Procedure for the clean up of the database
Hi John. We need a procedure on how to clean up the database from time to time to prevent the size to become uncontrollable. Can you please provide us the steps on what we can clean etc. Thanks
See also: https://gitlab.eclipse.org/eclipsefdn/helpdesk/-/issues/4157#note_1703626
@chills-eclipse Yep, something we need to get back to. @amvanbaren Thoughts?
@kineticsquid You want to move forward on https://github.com/eclipse/openvsx/pull/888?
@amvanbaren MS doesn't limit extension versions. I'd like to see what other options we have.
The biggest offender is the file table. And there appear to be two API calls that could reference the table,
/api/.../logo/.../api/.../file/...
Are there other API calls that reference the table?
I'm wondering if then consider where these API calls are coming from, we might be able to limit the size of the able. Where are calls to this API originating?
- open-vsx.org UI
- IDEs like Theia
npx ovsxcommands likeget
In this Gitlab issue, https://gitlab.eclipse.org/eclipsefdn/helpdesk/-/issues/4797, @denisroy provided a dump of the access logs and I took a look at the use of the API
@amvanbaren Now that we've completed https://github.com/eclipse/openvsx/pull/888, I'm thinking we need a script to scrub and reduce the size of the file resources table. And, for safety's sake, should probably take a backup first. And given that, I'm thinking we need a read only mode, or at least a mode that disables publishing while we work on the table. Thoughts?
Yes, now that https://github.com/eclipse/openvsx/pull/1045 has been completed we can remove resource files from the file_resource table. This can be done through a migration similar to https://github.com/eclipse/openvsx/blob/master/server/src/main/java/org/eclipse/openvsx/migration/SetPreReleaseJobRequestHandler.java
@amvanbaren I see the code, but I'm not sure I understand how the pieces fit together. Are you saying that we run this for each extension? If so, does that remove the need for R/O mode or to pause publication?
@tfroment FYI
@kineticsquid It's an example of a migration job that runs in the background. It is for when extra processing is needed that can't be done in a SQL migration script. We can run a similar migration job for each FileResource that is of type resource where it first deletes the file in storage and then deletes the FileResource entity in the database.

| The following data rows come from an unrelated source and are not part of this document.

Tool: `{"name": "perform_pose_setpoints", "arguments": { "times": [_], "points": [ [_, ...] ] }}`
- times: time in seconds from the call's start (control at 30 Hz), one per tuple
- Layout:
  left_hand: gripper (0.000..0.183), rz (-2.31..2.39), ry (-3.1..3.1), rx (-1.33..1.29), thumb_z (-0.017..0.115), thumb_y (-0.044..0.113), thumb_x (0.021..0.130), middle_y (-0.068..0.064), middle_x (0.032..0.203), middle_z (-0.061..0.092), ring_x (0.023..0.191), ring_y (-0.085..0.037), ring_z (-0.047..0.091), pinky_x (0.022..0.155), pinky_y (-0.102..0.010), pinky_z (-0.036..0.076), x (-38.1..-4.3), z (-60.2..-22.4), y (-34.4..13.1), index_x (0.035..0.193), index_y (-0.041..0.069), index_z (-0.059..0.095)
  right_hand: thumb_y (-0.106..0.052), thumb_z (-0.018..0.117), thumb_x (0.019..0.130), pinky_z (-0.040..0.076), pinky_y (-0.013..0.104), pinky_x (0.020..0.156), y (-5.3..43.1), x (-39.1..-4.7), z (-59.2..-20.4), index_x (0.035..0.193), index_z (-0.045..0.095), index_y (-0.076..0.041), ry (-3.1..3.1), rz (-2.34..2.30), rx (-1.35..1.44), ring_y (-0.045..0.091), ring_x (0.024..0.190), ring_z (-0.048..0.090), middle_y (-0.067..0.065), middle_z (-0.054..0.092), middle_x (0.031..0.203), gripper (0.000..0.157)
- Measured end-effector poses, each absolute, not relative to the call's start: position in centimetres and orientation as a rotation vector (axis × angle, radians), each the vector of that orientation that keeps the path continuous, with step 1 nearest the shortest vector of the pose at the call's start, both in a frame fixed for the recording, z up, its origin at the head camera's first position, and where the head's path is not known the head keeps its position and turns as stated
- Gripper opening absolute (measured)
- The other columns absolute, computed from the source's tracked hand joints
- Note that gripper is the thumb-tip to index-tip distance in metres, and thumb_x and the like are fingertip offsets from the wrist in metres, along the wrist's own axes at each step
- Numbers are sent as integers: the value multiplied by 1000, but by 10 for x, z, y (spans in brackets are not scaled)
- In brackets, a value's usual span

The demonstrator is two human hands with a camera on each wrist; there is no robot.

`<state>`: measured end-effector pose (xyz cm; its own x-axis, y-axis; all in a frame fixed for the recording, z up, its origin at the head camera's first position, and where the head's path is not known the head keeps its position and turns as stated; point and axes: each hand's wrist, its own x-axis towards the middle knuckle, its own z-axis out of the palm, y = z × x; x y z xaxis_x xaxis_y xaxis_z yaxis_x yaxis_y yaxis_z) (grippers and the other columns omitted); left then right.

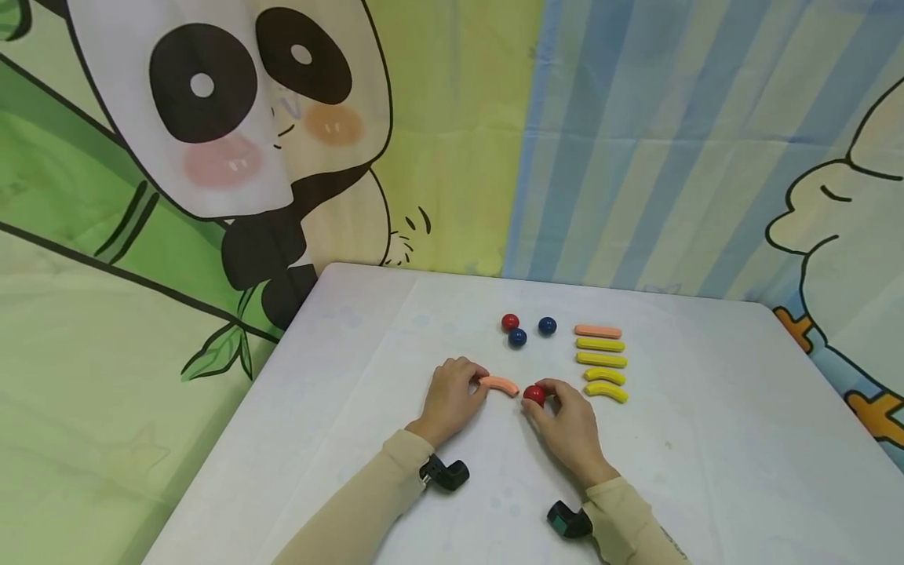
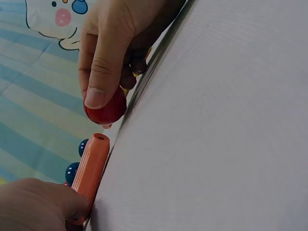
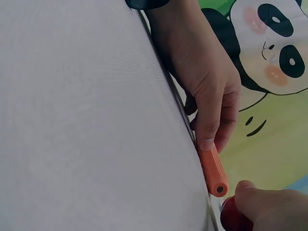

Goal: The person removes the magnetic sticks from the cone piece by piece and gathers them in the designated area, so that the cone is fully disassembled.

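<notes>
My left hand (image 1: 455, 396) pinches one end of a curved orange stick (image 1: 501, 385) between thumb and fingers, close over the table. In the right wrist view the stick's free end (image 3: 219, 188) shows a small dark hole. My right hand (image 1: 568, 424) holds a glossy red ball (image 1: 534, 394) between thumb and fingertips. The ball is just to the right of the stick's free end, with a narrow gap between them in the left wrist view. Behind the two hands lie another red ball (image 1: 510, 322) and two dark blue balls (image 1: 518, 338).
Right of the balls, a column of sticks lies on the white table (image 1: 706, 439): a straight orange stick (image 1: 597, 331), two straight yellow sticks (image 1: 600, 344) and two curved yellow sticks (image 1: 606, 391). A printed cloth (image 1: 452, 141) hangs behind the table's far edge.
</notes>
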<state>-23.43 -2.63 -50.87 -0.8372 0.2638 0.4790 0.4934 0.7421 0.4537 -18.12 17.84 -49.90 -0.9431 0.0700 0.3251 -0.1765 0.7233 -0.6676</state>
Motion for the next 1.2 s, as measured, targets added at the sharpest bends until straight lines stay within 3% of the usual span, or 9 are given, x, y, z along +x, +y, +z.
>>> {"name": "perform_pose_setpoints", "arguments": {
  "times": [0.23, 0.47, 0.8, 1.2],
  "points": [
    [12, -834, -2560, -587, 74, 21, 84, 6, 86, 61, 79, -13, 52, 70, -29, 40, -234, -507, -27, 96, 17, 71, -27, 79, 83, 44, 30, 69, 182, -191, -492, 115, 69, -10, -2557, 1116, 8, 17, 81, 57, 5, 68, 99, 37],
    [13, -876, -2587, -536, 69, 25, 88, 6, 85, 61, 79, -13, 51, 72, -30, 41, -233, -508, -28, 98, 18, 70, -23, 76, 86, 46, 32, 73, 181, -213, -487, 121, 65, -8, -2573, 1169, -64, 20, 85, 60, 8, 68, 109, 40],
    [7, -925, -2567, -516, 66, 20, 90, 6, 82, 60, 78, -13, 52, 72, -30, 42, -231, -505, -27, 95, 17, 70, -22, 72, 89, 45, 32, 75, 181, -250, -487, 127, 62, -6, -2623, 1153, -210, 24, 90, 60, 13, 65, 119, 42],
    [8, -927, -2573, -518, 64, 21, 91, 7, 83, 61, 79, -12, 52, 73, -30, 42, -234, -507, -25, 95, 18, 70, -19, 69, 91, 45, 36, 78, 181, -267, -486, 130, 59, -8, -2681, 1148, -250, 27, 88, 54, 15, 63, 122, 42]
  ]
}}
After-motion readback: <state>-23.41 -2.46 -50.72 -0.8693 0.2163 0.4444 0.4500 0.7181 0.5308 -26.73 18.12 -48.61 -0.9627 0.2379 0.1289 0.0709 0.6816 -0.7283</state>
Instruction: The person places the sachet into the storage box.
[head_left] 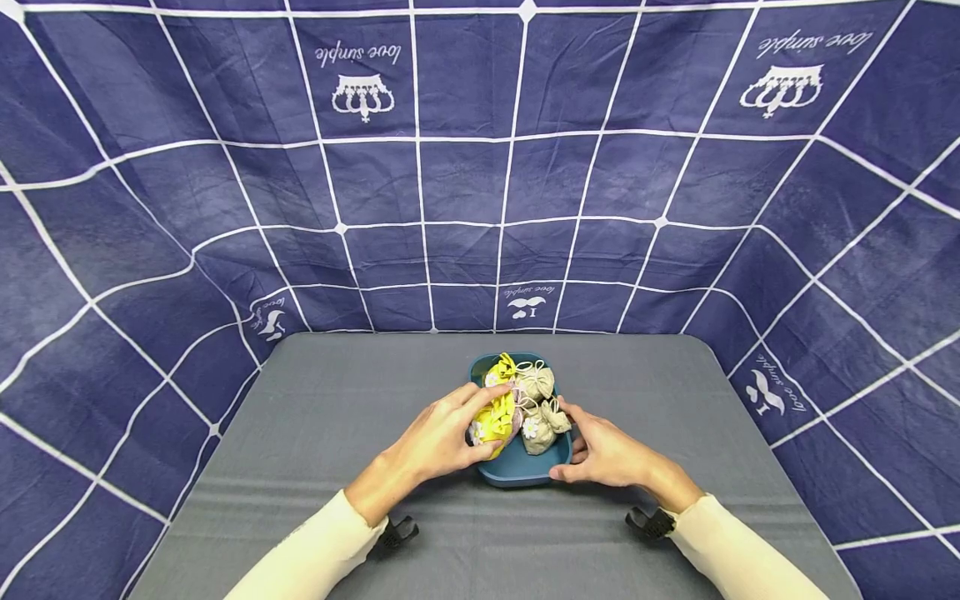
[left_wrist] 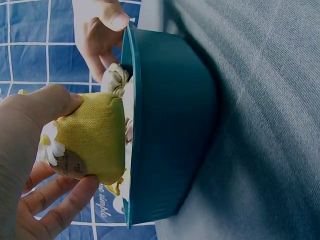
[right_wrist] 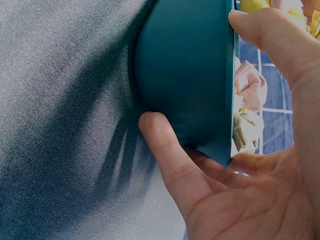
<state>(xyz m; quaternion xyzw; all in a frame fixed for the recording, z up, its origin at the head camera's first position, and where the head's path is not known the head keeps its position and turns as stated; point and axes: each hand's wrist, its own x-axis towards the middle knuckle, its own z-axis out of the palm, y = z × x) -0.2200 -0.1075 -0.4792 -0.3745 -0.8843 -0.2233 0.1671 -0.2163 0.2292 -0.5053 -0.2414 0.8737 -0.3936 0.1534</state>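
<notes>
My left hand point(head_left: 442, 432) holds a small yellow drawstring pouch point(head_left: 491, 423) at the left side of a teal plastic bin point(head_left: 517, 473). In the left wrist view the yellow pouch point(left_wrist: 97, 135), with a white daisy and a round brown label, sits between thumb and fingers at the bin's open top. My right hand point(head_left: 611, 452) grips the bin's right side; in the right wrist view its thumb touches the rim and its fingers lie against the wall point(right_wrist: 185, 65). Inside are beige pouches point(head_left: 537, 433), a partly hidden pinkish pouch point(head_left: 517, 419) and more yellow at the back point(head_left: 501, 368).
The bin stands on a table covered with grey cloth point(head_left: 360, 392). Blue cloth with a white grid point(head_left: 465, 183) hangs behind and at both sides. Each wrist wears a black strap point(head_left: 396, 533).
</notes>
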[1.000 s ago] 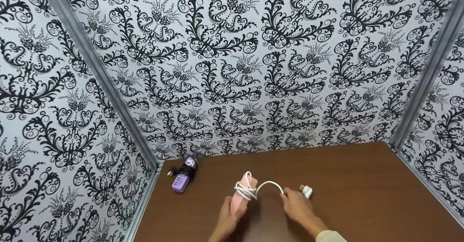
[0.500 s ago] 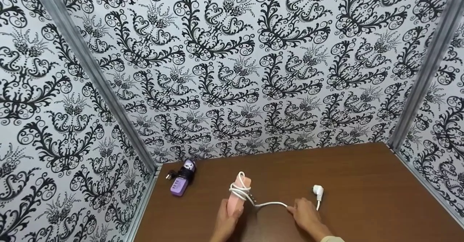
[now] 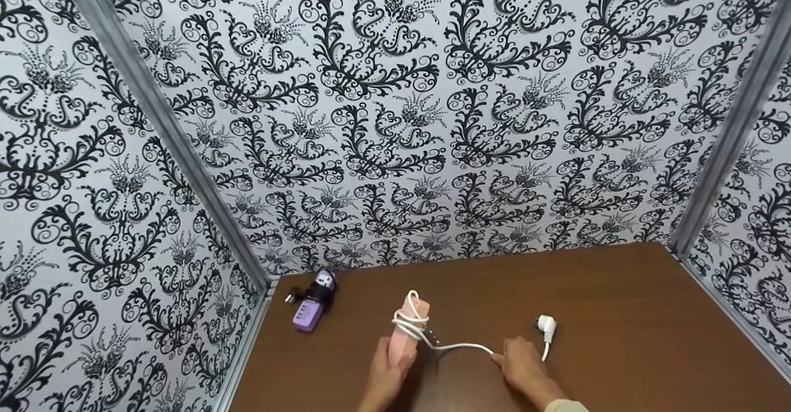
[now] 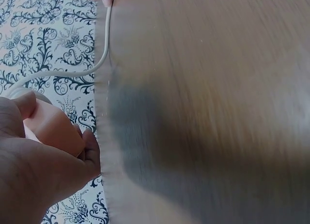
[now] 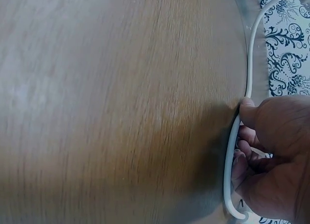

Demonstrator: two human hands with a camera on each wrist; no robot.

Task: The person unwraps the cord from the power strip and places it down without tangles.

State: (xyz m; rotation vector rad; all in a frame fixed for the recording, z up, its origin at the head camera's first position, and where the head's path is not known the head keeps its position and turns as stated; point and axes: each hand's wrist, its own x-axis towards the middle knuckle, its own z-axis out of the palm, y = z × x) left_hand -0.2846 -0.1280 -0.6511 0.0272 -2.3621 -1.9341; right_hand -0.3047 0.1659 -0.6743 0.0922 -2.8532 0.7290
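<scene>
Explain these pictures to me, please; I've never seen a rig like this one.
No machine here, just a person working bare-handed. The wide picture comes from a camera on the head, looking forward and down; the two closer ones come from cameras on the left and right wrists. The left hand grips a pale pink, bar-shaped block with a thin white cord wound around it. The right hand pinches that cord further along, with a white angled plug just past it. A long purple power strip, wrapped in a black cord, lies on the brown wood-grained table.
</scene>
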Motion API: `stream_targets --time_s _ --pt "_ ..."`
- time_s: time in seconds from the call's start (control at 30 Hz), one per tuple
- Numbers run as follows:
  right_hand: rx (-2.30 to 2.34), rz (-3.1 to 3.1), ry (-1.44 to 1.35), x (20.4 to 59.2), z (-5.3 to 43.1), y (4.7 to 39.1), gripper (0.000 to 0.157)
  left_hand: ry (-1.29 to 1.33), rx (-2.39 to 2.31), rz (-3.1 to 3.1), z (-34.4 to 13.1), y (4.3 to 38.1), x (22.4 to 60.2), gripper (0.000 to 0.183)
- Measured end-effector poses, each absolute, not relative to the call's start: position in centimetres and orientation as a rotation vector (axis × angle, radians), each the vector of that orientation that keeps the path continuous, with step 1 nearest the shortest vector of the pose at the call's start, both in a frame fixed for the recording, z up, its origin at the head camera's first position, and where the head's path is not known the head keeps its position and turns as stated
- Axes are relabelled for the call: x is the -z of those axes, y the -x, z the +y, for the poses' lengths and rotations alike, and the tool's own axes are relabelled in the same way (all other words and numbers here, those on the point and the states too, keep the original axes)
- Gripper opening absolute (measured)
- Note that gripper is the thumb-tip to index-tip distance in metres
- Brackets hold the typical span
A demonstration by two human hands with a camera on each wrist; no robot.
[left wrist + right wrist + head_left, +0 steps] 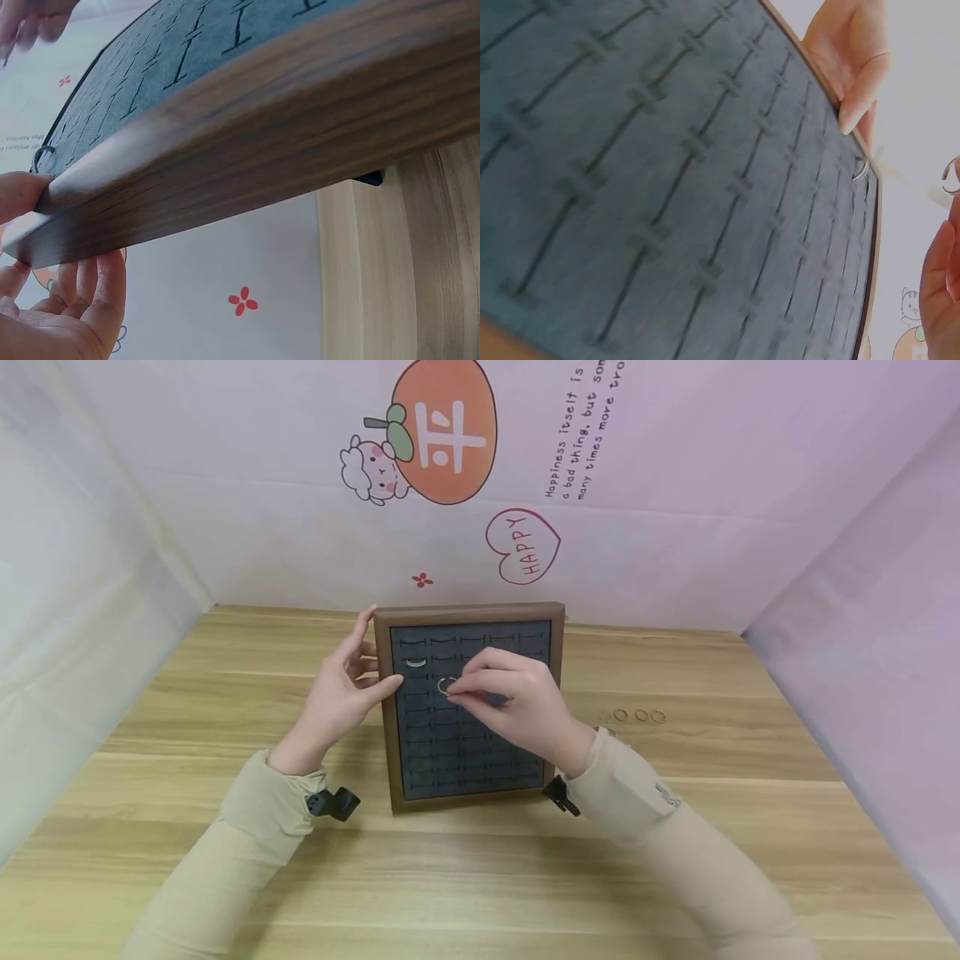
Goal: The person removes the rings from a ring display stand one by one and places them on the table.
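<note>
A wood-framed ring display board (470, 806) with dark grey slotted padding leans back on the table. My left hand (337, 702) grips its left side, thumb on the front edge and fingers behind the frame, as the left wrist view also shows. In front of the padding, my right hand (517, 693) pinches a thin open ring (443, 686) between thumb and fingertips. That ring (949, 177) stands off the board in the right wrist view. Another silvery ring (416, 663) sits in a slot of the left column, near the top.
Several thin rings (641, 716) lie on the wooden table to the right of the board, partly behind the right forearm. A white printed backdrop (645, 560) rises behind the table, with pale side walls left and right. Each wrist carries a small black camera (342, 804).
</note>
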State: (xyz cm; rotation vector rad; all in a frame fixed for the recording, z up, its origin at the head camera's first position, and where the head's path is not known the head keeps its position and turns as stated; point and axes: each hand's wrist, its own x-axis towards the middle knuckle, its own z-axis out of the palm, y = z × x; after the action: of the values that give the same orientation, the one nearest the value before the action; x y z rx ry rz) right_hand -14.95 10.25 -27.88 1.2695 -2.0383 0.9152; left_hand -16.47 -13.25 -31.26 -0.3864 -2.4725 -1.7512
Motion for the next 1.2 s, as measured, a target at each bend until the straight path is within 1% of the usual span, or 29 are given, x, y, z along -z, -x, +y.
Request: stream_targets --time_s 0.07,0.23,0.3,0.47,0.6,0.97,1.2 --pt "-0.913 -2.033 -1.281 28.2 10.9 14.8 0.012 0.387 1.758 -2.469 -13.2 16.5 31.3 0.089" --pt "-0.94 -2.064 -1.268 29.2 13.2 14.7 0.005 0.389 1.766 -2.466 -13.2 16.5 31.3 0.089" --pt "-0.952 -2.085 -1.242 29.7 14.1 14.8 0.006 0.388 1.761 -2.469 -13.2 16.5 31.3 0.089" --pt "-0.971 -2.136 -1.152 30.6 16.8 15.0 0.021 0.387 1.767 -2.467 -13.2 16.5 31.3 0.089" --pt "-0.949 -2.172 -1.082 31.2 19.0 15.2 0.025 0.384 1.769 -2.469 -13.2 16.5 31.3 0.089" --pt "-0.815 -2.326 -0.841 33.3 25.7 15.9 0.021 0.39 1.788 -2.455 -13.2 16.6 31.3 0.09" --pt "-0.767 -2.453 -0.676 34.8 29.0 16.7 0.017 0.39 1.782 -2.456 -13.2 16.6 31.3 0.09"
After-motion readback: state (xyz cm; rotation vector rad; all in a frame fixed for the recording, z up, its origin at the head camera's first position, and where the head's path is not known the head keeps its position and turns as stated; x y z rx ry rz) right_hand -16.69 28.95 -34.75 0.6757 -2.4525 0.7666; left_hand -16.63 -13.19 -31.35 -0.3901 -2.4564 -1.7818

Yes, there's no need for a read-only mode or to pause publication.
@amvanbaren Understood. Do we need to first change how we process published extensions to not create entries for all of these files, or have we already made that improvement?
@kineticsquid In https://github.com/eclipse/openvsx/pull/1100 resources are no longer processed and existing resources are deleted.
@amvanbaren Got it. Do we have any more work to do on this one then after https://github.com/eclipse/openvsx/pull/1100 is deployed?
Hi @amvanbaren any update on this? should we close?
The file_resource table should now be way smaller (migration has completed). The migration_item table can be cleaned up, but it's better to do that through a db migration.
It looks like failed JobRunr jobs are not automatically deleted from the jobrunr_jobs table. There are configuration properties for org.jobrunr.background-job-server.delete-succeeded-jobs-after and org.jobrunr.background-job-server.permanently-delete-deleted-jobs-after, but nothing for failed jobs. @chills-eclipse you can check by running SELECT id, state, createdat, scheduledat FROM jobrunr_jobs ORDER by createdat LIMIT 100;
@amvanbaren do you want the output here in the comments?
@chills-eclipse No, that query was for your convenience.